Qualidade Total e a Norma de Desempenho em Edificações

O conceito de qualidade é bastante abrangente, principalmente quando voltado a produtos específicos, dentre eles as edificações. O conceito de qualidade expresso pelos dicionaristas informa que é substantivo feminino, que vem do latim: qualitas, qualitatis, e é o que caracteriza alguma coisa, propriedade, atributo ou condição das coisas, essência, natureza, nível de satisfação alcançado pelo produto ou serviços no atendimento ao usuário, a conformidade com os requisitos, e por aí vai. Enfim, pode-se entender a qualidade como o conjunto de propriedades de um produto que permita ao usuário julgar se o mesmo corresponde ou não, ou mesmo supera sua expectativa, além do atendimento, ou não, das exigências legais.

E com base nessa reflexão preliminar, pode-se iniciar esse estudo com base na seguinte indagação:

Quais são as propriedades e exigências legais da qualidade em edificações no Brasil?

As principais exigências legais sobre a qualidade em edificações estão consignadas no código do consumidor, no código civil e nos códigos de obras municipais, sem embargo de outras e, também, nas normas técnicas da ABNT, dentre elas a recente norma de desempenho em edificações habitacionais, conhecida como nbr 15.575/13.

As determinações legais referentes à qualidade dos produtos evoluíram acentuadamente após a sanção da lei federal nº 8078, de 11 de setembro de 1990, mais conhecida como Código do Consumidor. O art. 4 item I d) desse código estabelece como princípio “a garantia dos produtos e serviços com padrões adequados de qualidade, segurança, durabilidade e desempenho”, ou seja, imprescindível o atendimento do requisito qualidade para o cumprimento da lei. E o artigo 39 item VIII também estabelece que é vedado ao fornecedor de produtos ou serviços colocar, no mercado de consumo, qualquer produto ou serviço em desacordo com as normas expedidas pelos órgãos oficiais competentes ou, se normas específicas não existirem, pela Associação Brasileira de Normas Técnicas ou outra entidade credenciada pelo Conselho Nacional de Metrologia, Normalização e Qualidade Industrial – CONMETRO.

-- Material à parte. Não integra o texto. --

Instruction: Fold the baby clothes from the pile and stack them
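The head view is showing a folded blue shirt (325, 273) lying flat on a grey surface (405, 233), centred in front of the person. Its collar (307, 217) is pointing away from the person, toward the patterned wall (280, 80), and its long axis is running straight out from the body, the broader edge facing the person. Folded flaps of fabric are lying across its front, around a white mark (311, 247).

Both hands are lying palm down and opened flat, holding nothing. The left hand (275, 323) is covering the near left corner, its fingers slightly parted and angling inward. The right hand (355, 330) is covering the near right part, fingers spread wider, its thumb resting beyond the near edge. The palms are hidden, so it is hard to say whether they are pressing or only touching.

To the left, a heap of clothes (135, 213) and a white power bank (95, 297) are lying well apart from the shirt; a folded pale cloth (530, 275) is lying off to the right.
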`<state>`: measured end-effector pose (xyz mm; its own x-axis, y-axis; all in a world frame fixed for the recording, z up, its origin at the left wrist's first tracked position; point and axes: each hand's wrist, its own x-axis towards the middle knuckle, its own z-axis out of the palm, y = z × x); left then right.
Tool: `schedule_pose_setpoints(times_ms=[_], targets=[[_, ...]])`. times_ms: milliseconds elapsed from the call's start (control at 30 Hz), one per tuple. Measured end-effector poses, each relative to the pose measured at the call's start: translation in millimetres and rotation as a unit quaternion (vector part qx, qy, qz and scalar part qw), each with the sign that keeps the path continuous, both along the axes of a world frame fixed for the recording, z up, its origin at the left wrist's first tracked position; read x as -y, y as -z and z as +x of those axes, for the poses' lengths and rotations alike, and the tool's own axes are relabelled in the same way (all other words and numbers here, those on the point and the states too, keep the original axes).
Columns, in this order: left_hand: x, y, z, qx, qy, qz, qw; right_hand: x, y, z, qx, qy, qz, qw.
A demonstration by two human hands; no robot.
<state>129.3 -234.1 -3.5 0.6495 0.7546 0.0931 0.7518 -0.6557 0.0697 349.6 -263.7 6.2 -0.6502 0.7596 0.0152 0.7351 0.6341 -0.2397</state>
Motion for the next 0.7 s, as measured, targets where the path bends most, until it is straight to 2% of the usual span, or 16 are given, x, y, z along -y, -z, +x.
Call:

Dessa forma, seguem os fabricantes de materiais, construtores, incorporadores e demais segmentos da indústria imobiliária na busca do aprimoramento da qualidade, não só para atender a legislação e respectivas normas técnicas, mas, principalmente, como requisito fundamental para manter a competitividade exigida pelo mercado globalizado.

O conceito de Qualidade Total, sob a ótica do consumidor, foi estabelecido como a adequação do produto ao uso, consoante W. Edwards Deming e J.M. Juran, principais precursores dessa disciplina.

Sabe-se, ainda, que a obtenção de Qualidade Total implica na necessidade do aprimoramento contínuo dos projetos, processos, produtos e pessoas, que se inicia na identificação de um problema e sua causa primária, consoante a filosofia japonesa Kaizen. Partindo da trilogia Juran (planejamento, controle e aprimoramento) e do ciclo W. Deming (pesquisa, projeto, produção e vendas) quanto às etapas básicas para o aprimoramento contínuo, os japoneses criaram o ciclo PDCA ( Plan-Planejamento, Do-Execução, Check-verificação e Act-ação corretiva) para tal dinâmica de trabalho, resultando no sucesso mundialmente conhecido. 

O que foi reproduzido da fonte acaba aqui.